Without an experienced attorney, proving mechanical failure can be difficult, if not impossible. After an accident, your attorney can request maintenance and inspection records and call in expert witnesses. In some cases, an accident reconstruction expert can analyze the evidence and provide information on the root cause of the accident.
Minimizing Financial Impant of Mechanical Failure in Truck Accidents
If you are in an accident, it’s hard to move on; the physical and emotional trauma can feel overwhelming. A personal injury claim can help you recover costs related to your care and help the healing process to begin. The amount of compensation that you receive will depend on several factors, including which parties are at fault and the severity of your injuries. Factors typically considered in a personal injury claim include:
- Medical costs: After an accident, your medical costs can easily add up. Injuries from a truck accident can surpass $100,000. In a personal injury case, these costs are often reimbursed dollar-for-dollar. Coverage includes most medical care, including doctor visits, medical imaging, lab tests, surgeries, medication, medical transportation, and physical therapy. If your injuries are substantial, you may have a claim for future medical costs.

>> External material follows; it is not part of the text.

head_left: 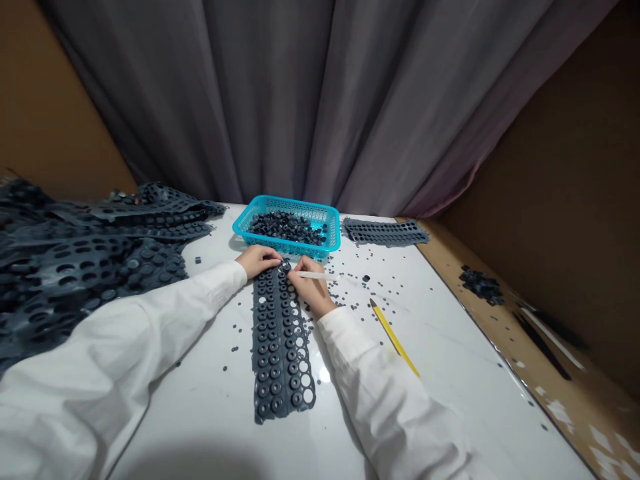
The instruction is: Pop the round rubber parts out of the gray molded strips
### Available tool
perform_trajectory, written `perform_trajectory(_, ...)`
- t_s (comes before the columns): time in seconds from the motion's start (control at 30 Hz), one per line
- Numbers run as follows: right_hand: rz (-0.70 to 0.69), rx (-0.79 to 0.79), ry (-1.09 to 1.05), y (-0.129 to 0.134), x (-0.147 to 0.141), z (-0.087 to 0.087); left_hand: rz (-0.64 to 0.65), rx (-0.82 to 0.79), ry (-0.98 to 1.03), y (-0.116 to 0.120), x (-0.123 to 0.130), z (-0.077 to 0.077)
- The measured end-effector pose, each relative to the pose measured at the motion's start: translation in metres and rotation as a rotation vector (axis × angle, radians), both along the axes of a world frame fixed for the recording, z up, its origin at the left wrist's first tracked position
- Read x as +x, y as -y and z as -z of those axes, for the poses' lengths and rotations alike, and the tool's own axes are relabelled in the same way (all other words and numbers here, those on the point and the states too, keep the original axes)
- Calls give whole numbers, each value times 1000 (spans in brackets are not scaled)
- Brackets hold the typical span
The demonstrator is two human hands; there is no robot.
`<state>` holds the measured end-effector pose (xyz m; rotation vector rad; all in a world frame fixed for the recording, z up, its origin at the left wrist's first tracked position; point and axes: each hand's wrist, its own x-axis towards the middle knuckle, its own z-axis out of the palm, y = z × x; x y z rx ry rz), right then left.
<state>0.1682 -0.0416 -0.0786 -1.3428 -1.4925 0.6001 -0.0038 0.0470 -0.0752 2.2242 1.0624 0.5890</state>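
Observation:
A dark rubber sheet (pixel 275 347) of moulded rings lies lengthwise on the white table in front of me. Down its right side runs a row of open holes, while round pieces fill most of the other rows. My left hand (pixel 259 261) is at the far end of the sheet, its fingers closed on the edge. Just right of it, my right hand (pixel 311 285) grips a slim white pen-like tool (pixel 320 275) and rests over the sheet's far right corner. The tool's working tip is hidden by the fingers.
Behind my hands stands a blue basket (pixel 334 235) of small black pieces. A punched-out strip (pixel 387 231) lies right of it. Dark sheets (pixel 85 267) are heaped at left. A yellow craft knife or pencil-like tool (pixel 395 338) and small black discs lie on the table (pixel 450 373).

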Motion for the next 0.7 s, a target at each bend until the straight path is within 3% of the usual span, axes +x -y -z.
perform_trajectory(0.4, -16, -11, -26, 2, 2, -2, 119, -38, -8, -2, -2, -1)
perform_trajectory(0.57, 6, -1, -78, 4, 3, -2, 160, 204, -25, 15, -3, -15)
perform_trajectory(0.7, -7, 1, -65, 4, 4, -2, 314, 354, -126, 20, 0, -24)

- Lost wages: An injury can cause you to miss time at work. The loss of income can make it difficult to pay bills and take care of everyday expenses. Lost wages cover time missed as a result of the accident, including any time needed for recovery. In serious cases, you may be eligible for future lost wages or loss of earning capacity.

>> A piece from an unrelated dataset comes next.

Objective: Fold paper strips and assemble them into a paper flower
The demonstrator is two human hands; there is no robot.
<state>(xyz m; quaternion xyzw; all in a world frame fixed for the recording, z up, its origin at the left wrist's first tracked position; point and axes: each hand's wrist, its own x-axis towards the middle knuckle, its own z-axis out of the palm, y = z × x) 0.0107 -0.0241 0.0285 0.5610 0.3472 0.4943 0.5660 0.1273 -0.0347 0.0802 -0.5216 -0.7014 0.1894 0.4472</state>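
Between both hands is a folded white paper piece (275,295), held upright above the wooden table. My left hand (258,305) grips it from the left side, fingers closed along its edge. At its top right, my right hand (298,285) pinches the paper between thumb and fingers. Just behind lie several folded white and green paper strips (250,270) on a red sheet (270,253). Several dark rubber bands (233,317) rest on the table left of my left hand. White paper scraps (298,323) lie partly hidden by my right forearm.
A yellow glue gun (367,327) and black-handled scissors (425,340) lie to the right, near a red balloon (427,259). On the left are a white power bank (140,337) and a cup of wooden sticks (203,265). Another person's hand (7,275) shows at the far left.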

- Pain and suffering: Pain and suffering are considered a non-economic cost. This simply means that there is no easy way to quantify this type of damage. Pain and suffering include both physical pain and mental pain. This includes, among many other mental disorders, depression, anxiety, and post-traumatic stress disorder (PTSD).

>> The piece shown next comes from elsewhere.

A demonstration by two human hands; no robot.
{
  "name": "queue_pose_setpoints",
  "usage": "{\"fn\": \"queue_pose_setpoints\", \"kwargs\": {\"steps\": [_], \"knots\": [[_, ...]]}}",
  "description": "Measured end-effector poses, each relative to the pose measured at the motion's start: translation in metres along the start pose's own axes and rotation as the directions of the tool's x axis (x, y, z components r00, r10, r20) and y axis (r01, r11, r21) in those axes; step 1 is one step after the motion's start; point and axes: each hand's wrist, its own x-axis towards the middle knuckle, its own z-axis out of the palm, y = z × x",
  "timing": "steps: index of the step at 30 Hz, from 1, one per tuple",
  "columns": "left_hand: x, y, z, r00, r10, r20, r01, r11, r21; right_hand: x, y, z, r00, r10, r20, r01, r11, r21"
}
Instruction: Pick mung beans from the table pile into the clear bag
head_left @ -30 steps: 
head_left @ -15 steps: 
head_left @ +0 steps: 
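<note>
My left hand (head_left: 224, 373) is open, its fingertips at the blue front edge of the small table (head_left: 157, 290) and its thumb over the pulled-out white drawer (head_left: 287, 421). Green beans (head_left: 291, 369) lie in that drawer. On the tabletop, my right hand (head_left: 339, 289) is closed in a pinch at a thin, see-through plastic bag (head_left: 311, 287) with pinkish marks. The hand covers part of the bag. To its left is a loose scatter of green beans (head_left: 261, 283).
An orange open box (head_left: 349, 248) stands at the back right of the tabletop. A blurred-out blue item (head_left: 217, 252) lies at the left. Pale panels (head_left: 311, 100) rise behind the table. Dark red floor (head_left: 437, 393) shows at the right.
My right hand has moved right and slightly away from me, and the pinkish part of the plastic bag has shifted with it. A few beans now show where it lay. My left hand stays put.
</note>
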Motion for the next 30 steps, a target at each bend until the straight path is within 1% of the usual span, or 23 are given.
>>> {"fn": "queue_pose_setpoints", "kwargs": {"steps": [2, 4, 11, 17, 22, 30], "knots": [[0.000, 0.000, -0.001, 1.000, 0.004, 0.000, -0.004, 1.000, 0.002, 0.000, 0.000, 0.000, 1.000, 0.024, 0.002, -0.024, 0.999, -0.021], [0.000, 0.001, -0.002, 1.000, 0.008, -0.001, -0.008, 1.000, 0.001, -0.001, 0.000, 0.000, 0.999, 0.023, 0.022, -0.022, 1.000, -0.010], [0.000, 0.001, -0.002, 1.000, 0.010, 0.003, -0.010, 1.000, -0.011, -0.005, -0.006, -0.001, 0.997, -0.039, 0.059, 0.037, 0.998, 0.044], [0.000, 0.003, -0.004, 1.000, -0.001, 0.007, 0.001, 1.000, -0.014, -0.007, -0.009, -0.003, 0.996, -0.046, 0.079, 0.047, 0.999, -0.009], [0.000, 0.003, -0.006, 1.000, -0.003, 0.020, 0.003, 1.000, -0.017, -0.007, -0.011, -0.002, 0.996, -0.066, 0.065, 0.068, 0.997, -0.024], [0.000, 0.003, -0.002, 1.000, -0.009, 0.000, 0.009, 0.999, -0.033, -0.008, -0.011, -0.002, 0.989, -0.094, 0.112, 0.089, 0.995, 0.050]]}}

- Loss of enjoyment: A permanent disability can make you unable to participate in activities you once enjoyed. This may include recreational activities or day-to-day tasks, like caring for the family. It can also include the effect an emotionally traumatic event or circumstance has on your ability to participate in these activities. When you are unable to do things you once loved, you deserve compensation for this loss.
- Loss of companionship: A serious injury, such as a traumatic brain injury or a spinal cord injury, can affect a person’s ability to be a part of a loving relationship. This can include emotional companionship, physical companionship, and/or sexual companionship.
- Home modifications: Injuries that limit your mobility may require home modifications to allow you to get around. Common adaptive devices include ramps, rails, grab bars, and widened doorways.
- Wrongful death: Unfortunately, large truck accidents often result in fatalities. Wrongful death claims can never take away the pain of your loss, but they can help cover outstanding bills and funeral costs.
Know When to Seek Legal Help
Truck accident cases are often extremely complicated, depending on the specific circumstances surrounding the accident. These cases may involve multiple parties and do not always have a direct cause. In many scenarios, these accidents lead to severe, life-changing injuries. Knowing who holds responsibility and making a claim against all responsible parties can help you maximize your compensation, including collecting compensation for future costs and losses. If you or a loved one is injured in an accident, you want someone by your side to help you fight to protect your rights. Contact an experienced truck accident attorney for more information.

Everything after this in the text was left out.